Collection entries:
*** Begin section ***
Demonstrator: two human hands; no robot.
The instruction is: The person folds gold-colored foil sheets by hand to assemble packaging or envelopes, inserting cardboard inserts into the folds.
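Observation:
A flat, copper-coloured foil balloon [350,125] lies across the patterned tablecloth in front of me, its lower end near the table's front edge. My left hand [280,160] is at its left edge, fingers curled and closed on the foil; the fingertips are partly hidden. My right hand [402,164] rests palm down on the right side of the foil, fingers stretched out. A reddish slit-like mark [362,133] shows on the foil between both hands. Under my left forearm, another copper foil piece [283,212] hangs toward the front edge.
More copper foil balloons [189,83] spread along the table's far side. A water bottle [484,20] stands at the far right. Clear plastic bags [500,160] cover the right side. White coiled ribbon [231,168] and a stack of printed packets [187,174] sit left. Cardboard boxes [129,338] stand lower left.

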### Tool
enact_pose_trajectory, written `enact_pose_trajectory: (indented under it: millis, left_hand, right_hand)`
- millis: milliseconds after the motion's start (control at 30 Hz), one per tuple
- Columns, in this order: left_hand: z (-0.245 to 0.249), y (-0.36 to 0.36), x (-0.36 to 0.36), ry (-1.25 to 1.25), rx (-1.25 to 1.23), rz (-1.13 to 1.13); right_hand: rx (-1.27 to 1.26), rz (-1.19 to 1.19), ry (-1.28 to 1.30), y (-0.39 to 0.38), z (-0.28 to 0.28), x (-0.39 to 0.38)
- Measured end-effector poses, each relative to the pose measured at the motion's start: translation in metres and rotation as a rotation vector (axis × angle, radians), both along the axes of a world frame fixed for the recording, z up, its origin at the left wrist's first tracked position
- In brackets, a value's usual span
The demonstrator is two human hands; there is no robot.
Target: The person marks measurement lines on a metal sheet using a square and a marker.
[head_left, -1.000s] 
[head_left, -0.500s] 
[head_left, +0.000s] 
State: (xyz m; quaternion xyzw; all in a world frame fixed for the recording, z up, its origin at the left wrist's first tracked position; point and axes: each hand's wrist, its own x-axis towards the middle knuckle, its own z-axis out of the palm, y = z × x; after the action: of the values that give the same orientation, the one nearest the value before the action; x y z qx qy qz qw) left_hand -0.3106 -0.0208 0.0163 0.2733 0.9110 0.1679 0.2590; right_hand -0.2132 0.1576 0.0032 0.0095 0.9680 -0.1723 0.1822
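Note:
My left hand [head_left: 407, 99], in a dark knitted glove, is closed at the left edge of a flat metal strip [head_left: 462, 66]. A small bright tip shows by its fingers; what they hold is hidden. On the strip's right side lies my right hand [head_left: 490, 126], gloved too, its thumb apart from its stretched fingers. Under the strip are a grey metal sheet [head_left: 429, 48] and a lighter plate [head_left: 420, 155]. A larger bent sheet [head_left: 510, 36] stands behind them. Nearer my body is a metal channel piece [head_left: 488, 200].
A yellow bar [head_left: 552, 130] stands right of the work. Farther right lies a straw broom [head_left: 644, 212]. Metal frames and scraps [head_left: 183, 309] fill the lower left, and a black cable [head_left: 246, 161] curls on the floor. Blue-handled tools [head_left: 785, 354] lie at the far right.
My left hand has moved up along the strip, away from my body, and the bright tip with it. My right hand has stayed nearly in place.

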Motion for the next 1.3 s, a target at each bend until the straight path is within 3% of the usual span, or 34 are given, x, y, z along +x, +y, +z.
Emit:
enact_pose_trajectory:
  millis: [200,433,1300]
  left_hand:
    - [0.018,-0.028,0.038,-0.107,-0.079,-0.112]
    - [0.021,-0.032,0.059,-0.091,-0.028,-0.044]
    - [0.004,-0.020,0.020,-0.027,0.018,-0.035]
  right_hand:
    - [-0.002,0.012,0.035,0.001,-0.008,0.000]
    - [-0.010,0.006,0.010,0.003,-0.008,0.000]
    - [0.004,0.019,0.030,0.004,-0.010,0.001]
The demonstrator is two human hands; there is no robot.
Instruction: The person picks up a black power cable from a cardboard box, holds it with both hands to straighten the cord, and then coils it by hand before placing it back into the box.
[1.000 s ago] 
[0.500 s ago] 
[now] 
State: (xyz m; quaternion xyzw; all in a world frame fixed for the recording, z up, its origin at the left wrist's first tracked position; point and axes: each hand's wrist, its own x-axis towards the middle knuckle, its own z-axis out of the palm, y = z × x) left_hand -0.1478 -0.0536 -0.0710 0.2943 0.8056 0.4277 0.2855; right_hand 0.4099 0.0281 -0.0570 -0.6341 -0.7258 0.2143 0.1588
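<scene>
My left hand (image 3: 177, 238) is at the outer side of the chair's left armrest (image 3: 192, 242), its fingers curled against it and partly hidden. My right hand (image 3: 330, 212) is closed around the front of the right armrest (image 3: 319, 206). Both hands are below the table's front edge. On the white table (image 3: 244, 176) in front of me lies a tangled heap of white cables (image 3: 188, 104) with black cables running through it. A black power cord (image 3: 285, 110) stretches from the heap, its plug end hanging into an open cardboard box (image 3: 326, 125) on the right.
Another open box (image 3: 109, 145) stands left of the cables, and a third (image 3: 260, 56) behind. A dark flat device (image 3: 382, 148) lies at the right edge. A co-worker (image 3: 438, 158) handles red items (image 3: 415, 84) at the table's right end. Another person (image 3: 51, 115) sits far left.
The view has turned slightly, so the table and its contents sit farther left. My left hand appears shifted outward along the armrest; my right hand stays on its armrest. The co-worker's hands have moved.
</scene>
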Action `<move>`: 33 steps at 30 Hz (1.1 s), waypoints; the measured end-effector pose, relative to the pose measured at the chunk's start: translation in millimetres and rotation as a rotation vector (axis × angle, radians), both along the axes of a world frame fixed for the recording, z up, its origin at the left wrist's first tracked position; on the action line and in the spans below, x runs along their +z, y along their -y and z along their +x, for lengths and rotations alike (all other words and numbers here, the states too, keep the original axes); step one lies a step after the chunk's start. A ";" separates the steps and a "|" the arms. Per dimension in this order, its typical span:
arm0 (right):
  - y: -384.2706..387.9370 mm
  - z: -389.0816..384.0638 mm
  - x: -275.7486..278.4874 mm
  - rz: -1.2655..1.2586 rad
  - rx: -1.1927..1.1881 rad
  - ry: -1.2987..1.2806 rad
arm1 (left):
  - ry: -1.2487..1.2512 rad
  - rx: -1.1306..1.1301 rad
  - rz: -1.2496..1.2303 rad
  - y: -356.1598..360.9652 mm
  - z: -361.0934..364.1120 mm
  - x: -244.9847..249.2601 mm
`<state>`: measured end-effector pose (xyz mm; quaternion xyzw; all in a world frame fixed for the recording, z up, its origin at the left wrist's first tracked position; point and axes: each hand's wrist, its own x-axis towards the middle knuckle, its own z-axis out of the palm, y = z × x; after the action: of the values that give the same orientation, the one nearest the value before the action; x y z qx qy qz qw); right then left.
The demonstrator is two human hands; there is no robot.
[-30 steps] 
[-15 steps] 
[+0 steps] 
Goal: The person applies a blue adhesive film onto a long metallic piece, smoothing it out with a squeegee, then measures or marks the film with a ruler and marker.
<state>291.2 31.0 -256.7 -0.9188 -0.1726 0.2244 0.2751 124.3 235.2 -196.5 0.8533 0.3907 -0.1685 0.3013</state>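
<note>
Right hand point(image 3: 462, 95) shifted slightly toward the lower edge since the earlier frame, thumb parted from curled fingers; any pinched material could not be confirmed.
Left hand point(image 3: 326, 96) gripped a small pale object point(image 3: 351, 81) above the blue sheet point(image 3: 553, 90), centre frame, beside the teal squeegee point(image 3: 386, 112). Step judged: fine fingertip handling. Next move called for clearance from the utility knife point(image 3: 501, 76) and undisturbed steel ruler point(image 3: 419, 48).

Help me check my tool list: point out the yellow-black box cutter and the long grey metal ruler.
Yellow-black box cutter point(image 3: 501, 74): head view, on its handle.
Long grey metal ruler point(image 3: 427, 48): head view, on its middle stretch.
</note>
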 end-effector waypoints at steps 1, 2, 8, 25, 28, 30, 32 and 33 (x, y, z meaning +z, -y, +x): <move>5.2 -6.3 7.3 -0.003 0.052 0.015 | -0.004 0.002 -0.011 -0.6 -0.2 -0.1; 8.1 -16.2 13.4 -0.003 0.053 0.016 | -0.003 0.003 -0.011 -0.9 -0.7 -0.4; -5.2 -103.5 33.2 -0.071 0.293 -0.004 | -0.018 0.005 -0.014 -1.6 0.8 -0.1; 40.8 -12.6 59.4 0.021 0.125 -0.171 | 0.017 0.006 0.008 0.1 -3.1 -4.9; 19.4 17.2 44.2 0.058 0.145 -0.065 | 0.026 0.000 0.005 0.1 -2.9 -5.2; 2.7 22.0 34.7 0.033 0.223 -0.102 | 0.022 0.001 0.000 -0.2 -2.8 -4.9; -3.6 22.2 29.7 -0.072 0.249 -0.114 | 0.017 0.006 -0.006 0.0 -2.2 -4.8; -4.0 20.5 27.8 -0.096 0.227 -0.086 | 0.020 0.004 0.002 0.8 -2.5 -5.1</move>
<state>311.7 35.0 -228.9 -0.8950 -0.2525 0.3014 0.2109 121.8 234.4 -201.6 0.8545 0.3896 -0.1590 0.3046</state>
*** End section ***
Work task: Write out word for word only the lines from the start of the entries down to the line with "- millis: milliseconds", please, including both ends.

Response:
Demonstrator: two human hands; no robot.
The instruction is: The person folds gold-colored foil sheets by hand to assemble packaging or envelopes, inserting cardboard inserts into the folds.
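Observation:
A flat, copper-coloured foil balloon [350,125] lies across the patterned tablecloth in front of me, its lower end near the table's front edge. My left hand [280,160] is at its left edge, fingers curled and closed on the foil; the fingertips are partly hidden. My right hand [402,164] rests palm down on the right side of the foil, fingers stretched out. A reddish slit-like mark [362,133] shows on the foil between both hands. Under my left forearm, another copper foil piece [283,212] hangs toward the front edge.
More copper foil balloons [189,83] spread along the table's far side. A water bottle [484,20] stands at the far right. Clear plastic bags [500,160] cover the right side. White coiled ribbon [231,168] and a stack of printed packets [187,174] sit left. Cardboard boxes [129,338] stand lower left.
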
### Tool
enact_pose_trajectory, written `enact_pose_trajectory: (indented under it: millis, left_hand, right_hand)`
- millis: milliseconds after the motion's start (control at 30 Hz), one per tuple

Nothing further is needed to complete the exercise.